Bird's Eye View

Views encapsulate an input Tensor and one or many gradOutput Tensor. These can be forward and backward accessed (put/get) by specifying a view and an optional tensor_type:

  • View : Abstract class inherited by all Views.
    • DataView : provides for views b and bf;
    • ImageView : provides views bhwc, bchw and chwb;
    • ClassView : provides views b (overwritten) and bt;
    • SequenceView : provides views bwc and bcw;
    • ListView : Composite of Views (work in progress).

View

Abstract class inherited by ListViews (composites) and DataViews (components). Used to communicate Tensors between Models in a variety of formats. Each format is specified by a tensor_type and view.

A tensor_type is a string like : torch.FloatTensor, torch.DoubleTensor, torch.IntTensor, torch.LongTensor, torch.CudaTensor, etc. The type of a Tensor provided via forwardPut or backwardPut is implicitly ascertained via torch.typename(tensor) and thus does not need to be explicitly provided as an argument.

A view is a string like : bf, bwc, bhwc, chwb, b, etc. Each character in the string identifies a type of axis. Possible axis symbols are :

  1. Standard Axes:
    • b : Batch/Example
    • f : Feature
    • t : Class/Index
  2. Spatial/Temporal/Volumetric Axes:
    • c : Color/Channel
    • h : Height
    • w : Width
    • d : Dept

A view thus specifies the order and nature of a provided or requested tensor's axes.

A View is used at the input and output of Models. For example, in a Sequence, the first and second Models will share a View. The first Model's output View is the second Model's input View. These Views abstract away Modules like :

  • Identity : used for forwarding base input Tensor as is (or conversely, backwarding gradOutput Tensor);
  • Reshape : used for resizing (down-sizing) the input and gradOutput Tensors,
  • Transpose : used for tranposing axe of input and gradOutput Tensors; and
  • Copy : used for forward/backward propagating a different tensor_type.

By using these Modules to forward/backward Tensors, Views abstract away the tedious transformations that need to be performed and tested between Models. As such, a Node (Model or Loss) need only specify a view and tensor_type for inputs and outputs.

A View is also used by DataSets and DataSources to encapsulate inputs and targets. So a the first Model of a Sequence might share its input View with the an indexed or a sub View of a DataSet's inputs. This also means that a Preprocess would be applied to a View, thus requiring a call to forwardGet.

forwardPut(view, input)

This method should be called by a maximum of one input Model.

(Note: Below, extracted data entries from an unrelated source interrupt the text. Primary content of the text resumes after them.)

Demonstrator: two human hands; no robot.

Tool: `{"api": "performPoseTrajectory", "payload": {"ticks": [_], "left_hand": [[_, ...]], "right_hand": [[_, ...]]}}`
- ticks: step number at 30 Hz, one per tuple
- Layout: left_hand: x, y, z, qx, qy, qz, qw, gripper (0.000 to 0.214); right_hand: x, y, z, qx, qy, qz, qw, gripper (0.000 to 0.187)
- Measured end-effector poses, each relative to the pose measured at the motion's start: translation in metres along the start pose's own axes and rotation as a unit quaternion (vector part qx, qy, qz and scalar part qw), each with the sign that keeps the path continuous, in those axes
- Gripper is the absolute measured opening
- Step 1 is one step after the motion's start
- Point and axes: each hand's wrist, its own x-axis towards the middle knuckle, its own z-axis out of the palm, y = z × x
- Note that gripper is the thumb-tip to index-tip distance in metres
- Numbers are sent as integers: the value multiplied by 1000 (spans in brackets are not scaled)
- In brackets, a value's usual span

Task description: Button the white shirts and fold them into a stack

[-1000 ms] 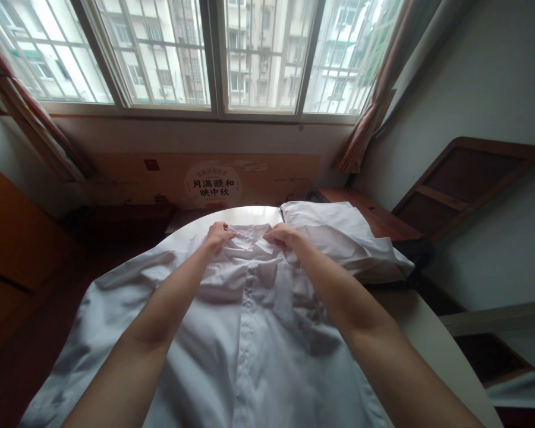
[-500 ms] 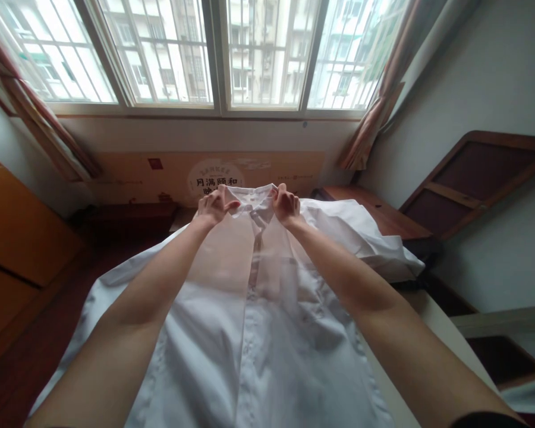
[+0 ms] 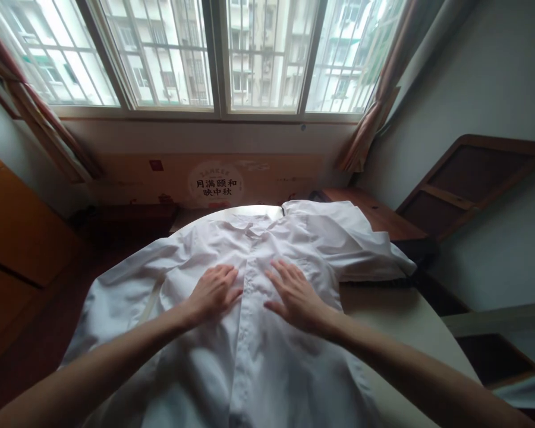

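Observation:
A white button-up shirt (image 3: 254,356) lies spread front side up, its collar at the far end and its sleeves out to both sides. My left hand (image 3: 216,288) rests on the chest just left of the button strip, fingers stretched out and palm down. On the other side of the strip, my right hand (image 3: 294,294) lies palm down with its fingers spread. Neither hand grips the cloth. Under the shirt is a pale round-edged table (image 3: 410,333), partly covered by it. The right sleeve has folds in it.
A brown wooden cabinet (image 3: 392,223) stands behind the right sleeve. Below the barred window (image 3: 263,59) is a printed banner (image 3: 160,178) on the wall. An orange cabinet (image 3: 22,238) is at the left, and a brown framed panel (image 3: 468,178) leans at the right.
Both hands have let go of the collar and come back toward me onto the shirt's chest. The shirt's upper part, held up before, now lies down on the table.

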Motion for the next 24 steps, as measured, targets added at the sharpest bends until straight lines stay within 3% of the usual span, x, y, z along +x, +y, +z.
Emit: {"api": "performPoseTrajectory", "payload": {"ticks": [3,5,8,12,16,19,24], "left_hand": [[-50,17,4,-50,10,1,999,35],[-67,24,6,-69,19,-28,997,22],[-73,30,6,-85,19,-62,994,15],[-71,29,1,-134,21,-80,987,16],[-81,14,-12,-196,58,-89,975,20],[-94,-4,-23,-211,41,-73,974,23],[-106,-33,-36,-124,40,-82,988,22]], "right_hand": [[-60,-21,4,42,-28,-32,998,60],[-83,-30,9,63,-26,-21,997,45],[-93,-40,16,65,-12,33,997,11],[-91,-42,16,61,-9,44,997,9],[-104,-30,4,119,15,65,991,13],[-119,-17,-6,142,19,63,988,13],[-128,-1,-10,106,46,91,989,13]]}}
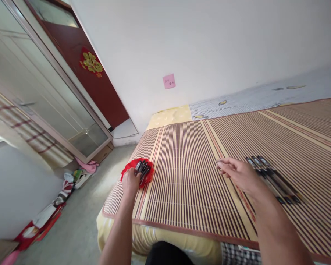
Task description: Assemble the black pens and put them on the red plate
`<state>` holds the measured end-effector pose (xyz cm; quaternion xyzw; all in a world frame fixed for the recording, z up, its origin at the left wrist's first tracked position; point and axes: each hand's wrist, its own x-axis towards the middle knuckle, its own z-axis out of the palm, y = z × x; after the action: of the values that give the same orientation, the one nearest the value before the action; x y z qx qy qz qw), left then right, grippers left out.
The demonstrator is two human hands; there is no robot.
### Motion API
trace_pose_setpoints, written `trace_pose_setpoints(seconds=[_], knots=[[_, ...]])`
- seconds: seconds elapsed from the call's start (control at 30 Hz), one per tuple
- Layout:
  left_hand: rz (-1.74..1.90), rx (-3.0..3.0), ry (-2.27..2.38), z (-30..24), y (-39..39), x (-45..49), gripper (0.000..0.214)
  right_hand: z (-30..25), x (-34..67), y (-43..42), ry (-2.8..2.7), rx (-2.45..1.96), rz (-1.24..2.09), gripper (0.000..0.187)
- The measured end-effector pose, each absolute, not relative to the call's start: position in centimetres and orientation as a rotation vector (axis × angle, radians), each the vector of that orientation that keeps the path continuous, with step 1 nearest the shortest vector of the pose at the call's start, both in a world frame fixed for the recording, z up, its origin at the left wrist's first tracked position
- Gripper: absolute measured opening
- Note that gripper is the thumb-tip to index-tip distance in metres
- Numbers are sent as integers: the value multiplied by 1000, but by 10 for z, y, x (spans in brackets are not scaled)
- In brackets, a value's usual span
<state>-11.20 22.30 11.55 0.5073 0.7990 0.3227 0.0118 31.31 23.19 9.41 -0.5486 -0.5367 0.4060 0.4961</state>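
While the left hand (131, 182) touches slim, glossy black pieces (144, 169) in a red, wavy-edged dish (126, 169) on striped bamboo matting (179, 169), its grip's closure is indeterminable. Pieces judged light, stiff, slick; pinch mid-length. Right hand (235, 172): pinching posture, contents unclear.

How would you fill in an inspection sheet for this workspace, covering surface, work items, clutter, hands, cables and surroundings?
Surface: striped slatted mat over a yellow sheet.
Work items: slim dark pieces in a red dish; dark pen-like sticks side by side near the right wrist.
Clutter: pink cloth and mixed items along the left wall.
Hands: left hand at the dish, fingers by the pieces; right hand over the mat, fingers drawn together, contents unclear.
Cables: nothing seen.
Surroundings: white wall with pink note; reddish-brown door with red-and-gold decoration.
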Motion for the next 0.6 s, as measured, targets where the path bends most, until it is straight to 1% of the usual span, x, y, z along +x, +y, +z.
trace_pose_setpoints(seconds=[0.17, 0.33, 0.4, 0.47, 0.53, 0.6], knots=[[1138, 1513, 2446, 113, 219, -110, 13, 102, 320, 225, -1359, -1397, 1003, 42], [1446, 1374, 2283, 128, 214, -100, 11, 94, 324, 231, -1337, -1342, 1002, 41], [1600, 1274, 2140, 140, 214, -87, 11, 94, 321, 232, -1326, -1329, 982, 36], [1713, 1162, 1930, 152, 217, -69, 16, 99, 314, 229, -1322, -1317, 960, 28], [1735, 1076, 1683, 160, 221, -44, 23, 107, 301, 223, -1385, -1328, 960, 21], [1701, 955, 1382, 161, 226, -13, 22, 113, 285, 216, -1542, -1375, 938, 20]])
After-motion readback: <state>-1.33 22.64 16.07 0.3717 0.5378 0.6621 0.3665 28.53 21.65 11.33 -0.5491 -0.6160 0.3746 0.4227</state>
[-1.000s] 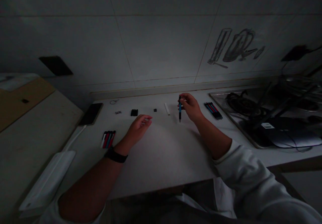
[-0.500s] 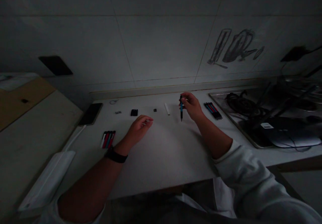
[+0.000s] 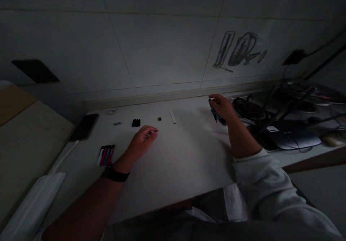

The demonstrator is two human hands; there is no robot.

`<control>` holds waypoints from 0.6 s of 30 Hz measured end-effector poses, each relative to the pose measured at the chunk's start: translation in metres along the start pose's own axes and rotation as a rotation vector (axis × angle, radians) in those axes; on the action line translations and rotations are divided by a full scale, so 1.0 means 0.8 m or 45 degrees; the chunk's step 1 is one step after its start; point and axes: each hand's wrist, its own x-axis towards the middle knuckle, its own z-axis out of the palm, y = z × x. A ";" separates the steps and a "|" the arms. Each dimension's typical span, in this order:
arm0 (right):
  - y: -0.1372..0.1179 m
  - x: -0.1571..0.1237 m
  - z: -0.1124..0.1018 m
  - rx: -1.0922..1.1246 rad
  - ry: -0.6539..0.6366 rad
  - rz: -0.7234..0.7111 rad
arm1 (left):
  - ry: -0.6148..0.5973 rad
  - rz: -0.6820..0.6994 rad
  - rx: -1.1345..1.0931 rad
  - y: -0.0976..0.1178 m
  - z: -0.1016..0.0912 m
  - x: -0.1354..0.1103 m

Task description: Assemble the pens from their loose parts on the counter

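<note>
The right hand (image 3: 222, 107) clamps its grip on a blue pen (image 3: 213, 112) (the left hand (image 3: 142, 140) holds its fingers apart).

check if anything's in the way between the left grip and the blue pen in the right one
Nothing visible stands between the left grip and the blue pen held in the right grip. The white strip lies flat on the counter, just beyond the direct line.

pale countertop (image 3: 175, 161) with coloured pen parts (image 3: 106, 155), black pieces (image 3: 136, 123), a white strip (image 3: 172, 117) and a dark phone (image 3: 84, 127)
</note>
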 end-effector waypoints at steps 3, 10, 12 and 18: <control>0.019 0.000 -0.008 -0.314 -0.165 0.073 | -0.013 -0.007 0.008 0.002 -0.001 0.000; 0.026 -0.005 0.002 -0.707 -0.307 0.143 | -0.008 -0.020 0.021 0.004 -0.002 0.000; 0.027 -0.007 0.005 -0.755 -0.325 0.130 | 0.000 -0.025 0.024 0.004 -0.001 0.000; 0.035 -0.004 0.005 -0.815 -0.351 0.107 | 0.003 0.002 0.023 0.006 0.001 0.000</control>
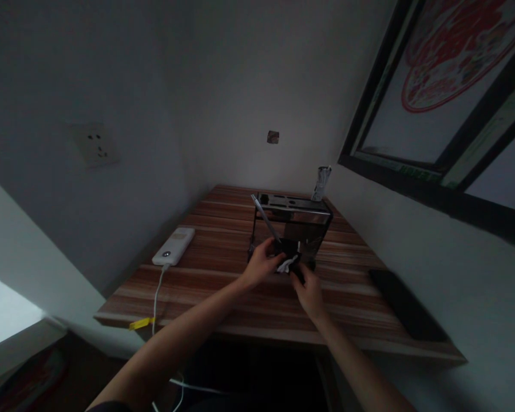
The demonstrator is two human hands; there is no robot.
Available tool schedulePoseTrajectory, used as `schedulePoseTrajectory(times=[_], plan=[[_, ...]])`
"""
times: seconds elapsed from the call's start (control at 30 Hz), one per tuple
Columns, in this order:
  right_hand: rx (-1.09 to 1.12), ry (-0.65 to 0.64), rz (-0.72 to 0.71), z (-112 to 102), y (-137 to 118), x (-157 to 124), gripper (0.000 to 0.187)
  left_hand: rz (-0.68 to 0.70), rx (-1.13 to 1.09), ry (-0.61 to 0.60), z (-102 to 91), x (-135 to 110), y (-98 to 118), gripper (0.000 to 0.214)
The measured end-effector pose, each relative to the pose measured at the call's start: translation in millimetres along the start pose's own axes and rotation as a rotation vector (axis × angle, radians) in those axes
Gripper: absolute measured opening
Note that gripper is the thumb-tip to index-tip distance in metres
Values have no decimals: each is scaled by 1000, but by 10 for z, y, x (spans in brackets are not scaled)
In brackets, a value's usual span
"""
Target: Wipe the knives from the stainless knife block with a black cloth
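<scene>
A dark rack with a slotted top point(292, 202) and open frame sides stands on the wooden table. At its near side both my hands grip a small black part point(288, 247), whose kind the dim light hides. My left hand point(264, 263) has its fingers closed on the left side of it. My right hand point(308, 289) pinches its lower right side. A white crumpled piece point(287, 264), perhaps tissue or cloth, shows between the hands. From just above my left fingers a thin silver rod point(265, 218) slants up to the left.
A crumpled silvery wrapper-like piece point(321, 183) sticks up at the rack's right back corner. A white power bank point(174, 246) with a white cable point(157, 294) lies at left. A flat black object point(407, 304) lies at the right edge, beneath a framed window point(412, 154). Walls border the table point(223, 229).
</scene>
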State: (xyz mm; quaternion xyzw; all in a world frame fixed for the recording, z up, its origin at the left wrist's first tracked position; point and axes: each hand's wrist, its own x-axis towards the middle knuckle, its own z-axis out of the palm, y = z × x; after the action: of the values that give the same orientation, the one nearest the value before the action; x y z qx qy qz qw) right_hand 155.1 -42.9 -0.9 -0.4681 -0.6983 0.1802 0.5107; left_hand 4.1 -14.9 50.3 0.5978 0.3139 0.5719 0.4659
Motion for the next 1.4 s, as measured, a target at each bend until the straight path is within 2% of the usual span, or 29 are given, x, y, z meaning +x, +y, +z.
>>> schedulePoseTrajectory(times=[0.27,0.37,0.63,0.8,1.1,1.4], plan=[[13,22,26,-2,28,-1,23,5,-116,-81,32,-58,-45,38],[14,27,31,-8,21,-2,22,4,-59,-58,46,-69,-33,39],[26,1,27,-16,-19,6,22,-22,63,20,37,-37,-14,24],[13,-6,4,-4,-67,18,22,3,105,120,-22,7,55,21],[1,-66,0,26,-78,16,28,22,-136,321,-327,205,211,24],[-21,-147,8,61,-94,-8,29,192,-244,614,-663,300,387,27]])
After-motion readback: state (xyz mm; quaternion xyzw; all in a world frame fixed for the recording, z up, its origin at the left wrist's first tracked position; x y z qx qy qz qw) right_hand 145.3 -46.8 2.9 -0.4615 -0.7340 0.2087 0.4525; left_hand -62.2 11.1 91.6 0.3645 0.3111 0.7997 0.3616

Any subsequent call overwrites the previous call and reinitializes the internal tensor cache.

It is assumed that any input Tensor to forwardPut is represented as the most expanded size of the orignal data. For example, an image batch would be forwarded as a 4D tensor and view, and never with collapses dimensions (2D).

[output] forwardGet(view, [tensor_type])

This method could be called from multiple output Models. Can only be called following a previous call to forwardPut. Returns the requested view and tensor_type of the input tensor.

[output] forward(view, [inputORtype])

A convenience function that can be used as either forwardPut or forwardGet, but not both at the same time.

backwardPut(view, gradOutput)

This method could be called from multiple output Models. Each call to backwardPut must have been preceeded by a corresponding forwardGet, i.e. one with the same view and tensor_type.

[gradInput] backwardGet(view, [tensor_type])

This method should be called by a maximum of one input Model. In the case of multiple output models having called backwardPut, the different gradInputs must be accumulated (through summation).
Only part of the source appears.